15. What are the differences between TreeSet and HashSet?
To begin with, Set is a set (also called a “set”). Set does not allow storage of two identical elements. Formally speaking, the term "multitude" and so it means a collection of different elements, it is very important that it is different elements, since this is the main property of Set. Given this definition, an explanation about the storage of identical elements is not required, but in everyday life, the concept of “set” has lost its strict meaning regarding the uniqueness of the elements included in it, so nevertheless specify this property of the set separately.
TreeSet provides orderly storage of elements in the form of a red-black tree. The complexity of performing basic operations in TreeSet lg N. A HashSet uses the same approach for storing elements as a HashMap, with the difference that in the HashSet the element itself acts as a key, in addition, the HashSet (like the HashMap) does not support ordered storage of elements and provides temporary complexity of operations like HashMap.
16. TreeSet device?
This question is asked instead of question 14, and here is a short answer that the TreeSet is based on a red-black tree. As a rule, this is enough and the interlocutor immediately proceeds to the next question; I have never been asked the mechanism of balancing the tree or other details of its implementation.
For express deepening knowledge of red and black wood, I recommend this article .
17. What happens if you add items to the TreeSet in ascending order?
Usually, the interlocutor precedes this question with the phrase that the TreeSet is based on a binary tree and if we add elements in ascending order, how they will be distributed across the tree.

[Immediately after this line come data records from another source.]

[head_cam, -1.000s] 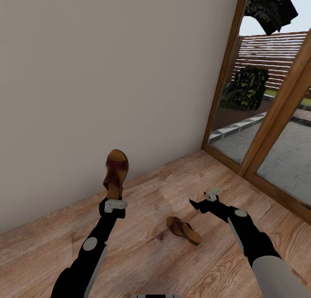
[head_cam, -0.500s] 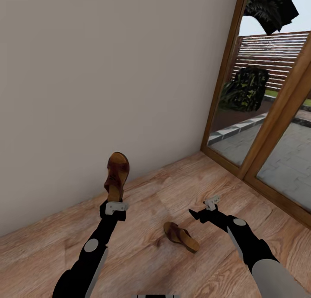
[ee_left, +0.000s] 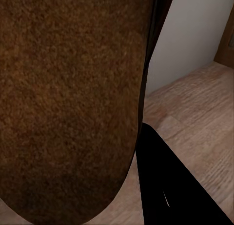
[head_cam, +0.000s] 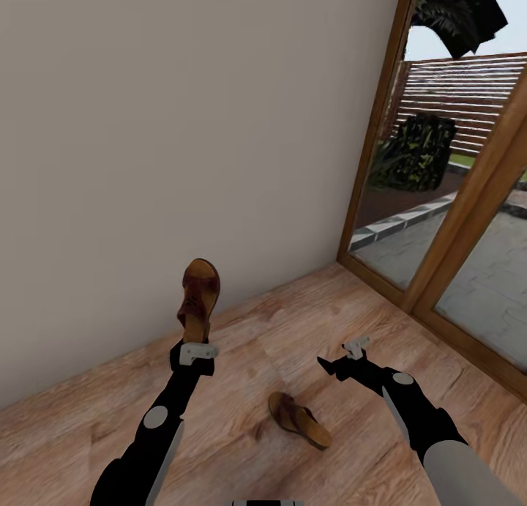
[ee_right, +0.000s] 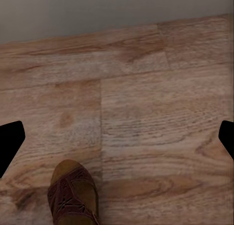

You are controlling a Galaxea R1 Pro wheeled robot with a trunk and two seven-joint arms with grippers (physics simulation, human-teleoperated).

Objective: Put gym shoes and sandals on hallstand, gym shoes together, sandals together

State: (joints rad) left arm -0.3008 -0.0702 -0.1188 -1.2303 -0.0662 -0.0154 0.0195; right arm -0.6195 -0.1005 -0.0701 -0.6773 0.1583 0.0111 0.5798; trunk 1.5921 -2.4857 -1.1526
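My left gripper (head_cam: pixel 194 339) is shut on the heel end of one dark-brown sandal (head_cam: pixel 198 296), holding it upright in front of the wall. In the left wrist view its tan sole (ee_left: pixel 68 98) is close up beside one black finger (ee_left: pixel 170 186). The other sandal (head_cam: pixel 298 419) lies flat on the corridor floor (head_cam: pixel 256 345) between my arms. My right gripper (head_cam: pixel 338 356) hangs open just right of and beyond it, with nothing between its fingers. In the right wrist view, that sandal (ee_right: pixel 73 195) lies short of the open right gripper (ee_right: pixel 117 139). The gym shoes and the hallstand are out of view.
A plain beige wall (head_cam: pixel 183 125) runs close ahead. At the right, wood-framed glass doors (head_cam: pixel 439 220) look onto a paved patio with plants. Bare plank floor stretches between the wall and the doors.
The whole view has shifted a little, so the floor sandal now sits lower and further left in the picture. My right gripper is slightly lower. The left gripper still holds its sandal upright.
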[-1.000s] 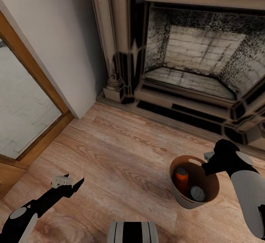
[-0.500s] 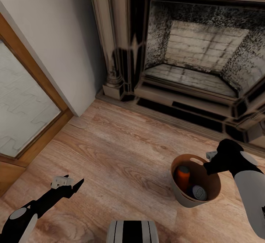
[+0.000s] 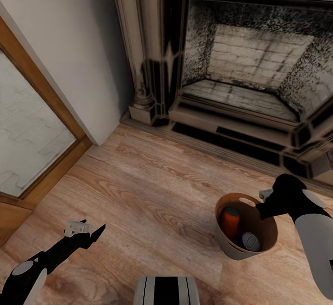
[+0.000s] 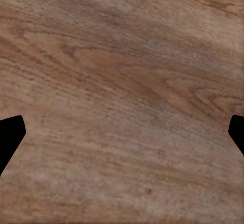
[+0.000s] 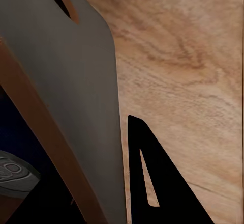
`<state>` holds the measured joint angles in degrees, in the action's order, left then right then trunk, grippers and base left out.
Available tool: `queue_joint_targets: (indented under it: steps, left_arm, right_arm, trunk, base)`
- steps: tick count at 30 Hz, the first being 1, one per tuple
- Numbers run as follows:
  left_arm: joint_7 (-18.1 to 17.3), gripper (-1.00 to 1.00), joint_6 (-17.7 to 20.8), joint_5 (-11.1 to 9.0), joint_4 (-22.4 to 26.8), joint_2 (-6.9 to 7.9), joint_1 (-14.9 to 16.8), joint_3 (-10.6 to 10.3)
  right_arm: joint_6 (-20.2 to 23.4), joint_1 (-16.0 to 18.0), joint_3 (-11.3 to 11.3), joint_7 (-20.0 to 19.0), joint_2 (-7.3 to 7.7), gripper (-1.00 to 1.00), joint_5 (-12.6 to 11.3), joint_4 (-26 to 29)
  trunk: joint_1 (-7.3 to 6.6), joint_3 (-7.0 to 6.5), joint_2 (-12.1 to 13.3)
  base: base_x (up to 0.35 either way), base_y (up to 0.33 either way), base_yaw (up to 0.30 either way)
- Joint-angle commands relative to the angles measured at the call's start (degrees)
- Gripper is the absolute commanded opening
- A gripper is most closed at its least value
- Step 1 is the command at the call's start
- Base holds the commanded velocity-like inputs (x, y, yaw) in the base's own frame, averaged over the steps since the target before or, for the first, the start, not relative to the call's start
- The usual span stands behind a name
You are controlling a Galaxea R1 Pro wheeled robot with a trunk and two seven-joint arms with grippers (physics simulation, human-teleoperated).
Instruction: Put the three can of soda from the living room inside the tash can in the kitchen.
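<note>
The right gripper (image 3: 262, 202) is clamped on the rim of the bin (image 3: 231, 248), holding it above the wood floor (image 3: 152, 189) in front of the brick fireplace (image 3: 249, 69). Inside the bin an orange can (image 3: 230, 219) stands beside a dark blue can (image 3: 249, 241); a third can cannot be made out. The left gripper (image 3: 88, 229) hangs over bare floor, its fingers (image 4: 11, 132) spread wide and holding nothing
</note>
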<state>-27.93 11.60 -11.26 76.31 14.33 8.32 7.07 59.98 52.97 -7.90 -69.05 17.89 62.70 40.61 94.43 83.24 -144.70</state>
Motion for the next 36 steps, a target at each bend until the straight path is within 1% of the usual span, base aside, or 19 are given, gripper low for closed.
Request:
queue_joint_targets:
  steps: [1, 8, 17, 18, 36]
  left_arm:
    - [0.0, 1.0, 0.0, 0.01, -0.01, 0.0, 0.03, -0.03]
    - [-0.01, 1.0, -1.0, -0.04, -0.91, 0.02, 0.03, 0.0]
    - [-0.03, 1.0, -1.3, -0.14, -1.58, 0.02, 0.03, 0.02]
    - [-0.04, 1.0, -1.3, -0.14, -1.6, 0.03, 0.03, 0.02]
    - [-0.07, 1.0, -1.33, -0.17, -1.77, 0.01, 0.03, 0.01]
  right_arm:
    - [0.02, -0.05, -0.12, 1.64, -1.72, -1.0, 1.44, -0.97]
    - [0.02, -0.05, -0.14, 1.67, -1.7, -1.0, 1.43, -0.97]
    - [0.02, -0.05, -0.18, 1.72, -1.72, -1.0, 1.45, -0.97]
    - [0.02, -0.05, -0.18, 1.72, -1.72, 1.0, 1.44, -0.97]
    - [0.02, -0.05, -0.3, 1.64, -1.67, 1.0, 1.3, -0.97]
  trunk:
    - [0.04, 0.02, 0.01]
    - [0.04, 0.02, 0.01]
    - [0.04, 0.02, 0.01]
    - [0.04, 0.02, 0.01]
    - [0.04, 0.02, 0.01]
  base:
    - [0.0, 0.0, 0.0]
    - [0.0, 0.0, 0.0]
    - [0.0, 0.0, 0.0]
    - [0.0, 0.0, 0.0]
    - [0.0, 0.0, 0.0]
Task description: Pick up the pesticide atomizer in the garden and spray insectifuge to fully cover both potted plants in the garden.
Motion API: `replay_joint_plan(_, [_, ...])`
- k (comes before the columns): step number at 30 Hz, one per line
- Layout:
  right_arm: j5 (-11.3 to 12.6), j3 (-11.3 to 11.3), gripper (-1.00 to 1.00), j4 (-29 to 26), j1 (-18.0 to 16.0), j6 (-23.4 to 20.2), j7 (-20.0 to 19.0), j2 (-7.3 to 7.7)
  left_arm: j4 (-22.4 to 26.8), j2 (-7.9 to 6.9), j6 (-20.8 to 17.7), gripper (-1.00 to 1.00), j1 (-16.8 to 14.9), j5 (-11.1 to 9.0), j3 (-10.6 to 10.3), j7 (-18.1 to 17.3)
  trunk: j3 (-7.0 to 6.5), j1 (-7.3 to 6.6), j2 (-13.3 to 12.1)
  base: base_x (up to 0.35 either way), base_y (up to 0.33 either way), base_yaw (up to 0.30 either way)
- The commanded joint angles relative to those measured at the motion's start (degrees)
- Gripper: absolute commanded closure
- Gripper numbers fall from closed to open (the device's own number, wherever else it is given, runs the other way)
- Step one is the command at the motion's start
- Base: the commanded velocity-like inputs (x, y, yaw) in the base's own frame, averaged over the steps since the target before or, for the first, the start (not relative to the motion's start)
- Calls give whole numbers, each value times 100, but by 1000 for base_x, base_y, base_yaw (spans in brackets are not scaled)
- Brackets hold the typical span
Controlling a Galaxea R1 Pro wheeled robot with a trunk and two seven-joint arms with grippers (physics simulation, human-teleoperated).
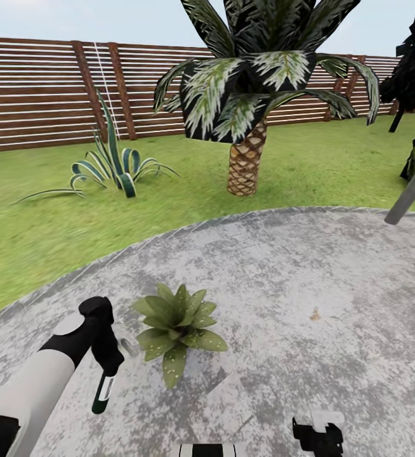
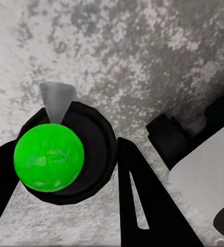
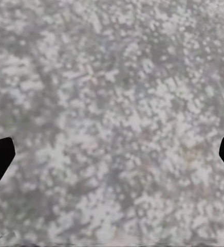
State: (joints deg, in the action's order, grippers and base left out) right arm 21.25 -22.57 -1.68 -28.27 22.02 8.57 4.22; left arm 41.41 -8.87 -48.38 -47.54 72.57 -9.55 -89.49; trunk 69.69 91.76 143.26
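Atomizer (image 1: 103, 390), rigid and light by its look, hangs clamped in the left gripper (image 1: 109, 368) beside one potted plant (image 1: 176, 330). Holding around the body suits it. Right gripper (image 3: 112, 159) jaws stand wide apart, empty.

The plant (image 1: 177, 330) has green leaves with pale dots, the paving (image 1: 309, 285) is grey with white blotches, the lawn (image 1: 55, 216) is green, the fence (image 1: 36, 95) is brown with stripes, the atomizer (image 2: 49, 157) is bright green and black.
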Motion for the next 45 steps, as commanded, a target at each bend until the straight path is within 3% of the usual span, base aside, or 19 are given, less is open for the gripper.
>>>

If there is no exact idea about the TreeSet device, but there is a general understanding that this is a binary tree (which the interlocutor additionally assures us of), then this question can lead to an interesting result: all elements after being added to a regular binary tree will be in one branch with a length of N elements, which negates all the advantages of such a structure as a tree (in fact, a list is obtained). In fact, as mentioned above, TreeSet is based on a red-black tree that can balance itself. As a result, TreeSet doesn’t care in what order you add elements to it, the advantages of this data structure will be preserved.
Conclusion
I hope the questions discussed will be useful to the habrayuzer. I also ask you to forgive me for some possible naivete that the above questions require such a detailed consideration, but in due time such an article would seriously help me. I am sure that there are inaccuracies in the article - I ask for comments, in addition, I hope that more experienced comrades in the comments will actively share questions from their practice and, if the article is favorably received by the habrasociety, then it is quite possible to continue the review of technical issues for Java interviews.
PS A bit of mercantile interest: the search for a new job continues and if one of the habrayuzers is in the process of searching for a Java developer in a company with a modern approach to development and interesting tasks, or may just recommend taking a closer look at any suitable vacancy - I will be grateful, please PM.